The appealable judgments and orders (in civil cases) are enumerated in section 7098, Revised Codes. The ruling complained of is not a judgment (sec. 6710, Rev. Codes) and it is not an appealable order, unless it can be classified as a special order made after final judgment. It is not every ruling made by a court in a cause after a final judgment has been entered therein, that is the subject of a separate appeal. If the eon-verse of this were true, there would never be an end to litigation if either party sought to harass or annoy the other. In Chicago, M. & St. P. Ry. Co. v. White, 36 Mont. 437, 93 Pac. 350, this court in construing the statute above, said: “The special order, made after final judgment, from which an appeal lies, must be an order affecting the rights of some party to the action, growing out of the judgment previously entered, It must be an order affecting rights incorporated in the judgment.” The decision has the support of the authorities generally. (Greiss v. State Inv. & Ins. Co., 93 Cal. 411, 28 Pac. 1041; Kaltschmidt v. Weber, 136 Cal. 675, 69 Pac. 497; 3 Corpus Juris, 519.)

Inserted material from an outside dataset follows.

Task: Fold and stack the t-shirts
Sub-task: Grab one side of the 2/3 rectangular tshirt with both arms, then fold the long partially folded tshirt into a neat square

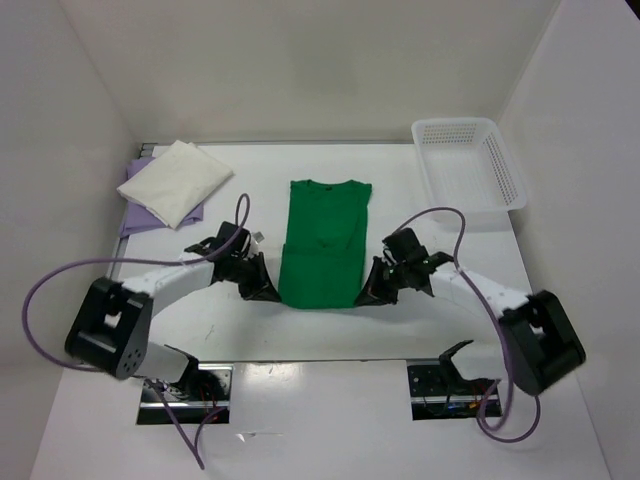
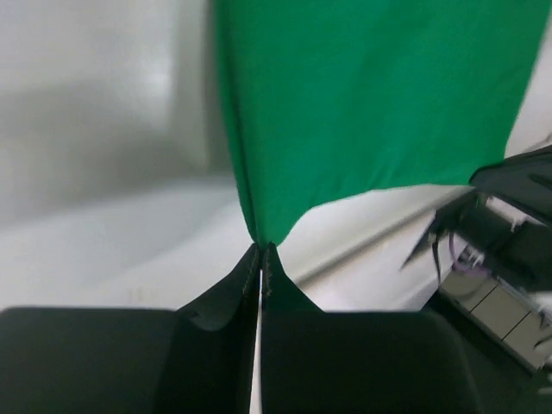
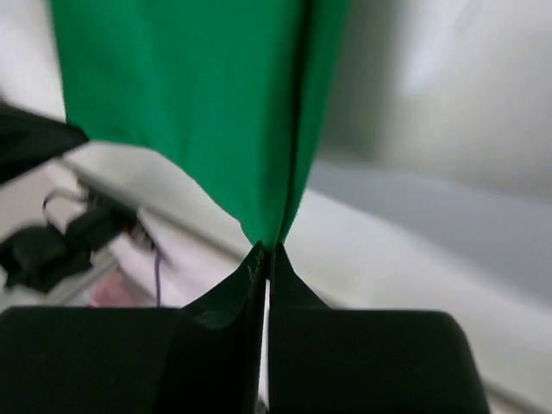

The affidavit was tendered as evidence in support of the motion under the provisions of section 7992, Revised Codes. The action of the court complained of did not affect the rights of either party. It was nothing more than an interlocutory ruling upon the admissibility of evidence made in the process of determining whether the decree should be modified, and until the court acted upon defendant’s motion neither party was or could be prejudiced. If the court refused to modify the decree, appellant could not complain that defendant’s affidavit was not stricken from the files. If defendant’s motion should be granted, every ruling made by the court in its consideration of the motion could be reviewed on appeal from the order modifying the decree. (Connell v. Warren, 3 Idaho, 117, 27 Pac. 730.)

The statute does not authorize an appeal from the ruling complained of, and for this reason the attempted appeal is dismissed.

Dismissed.

Mr. Chief Justice Brantey and Mr. Justice Cooper concur.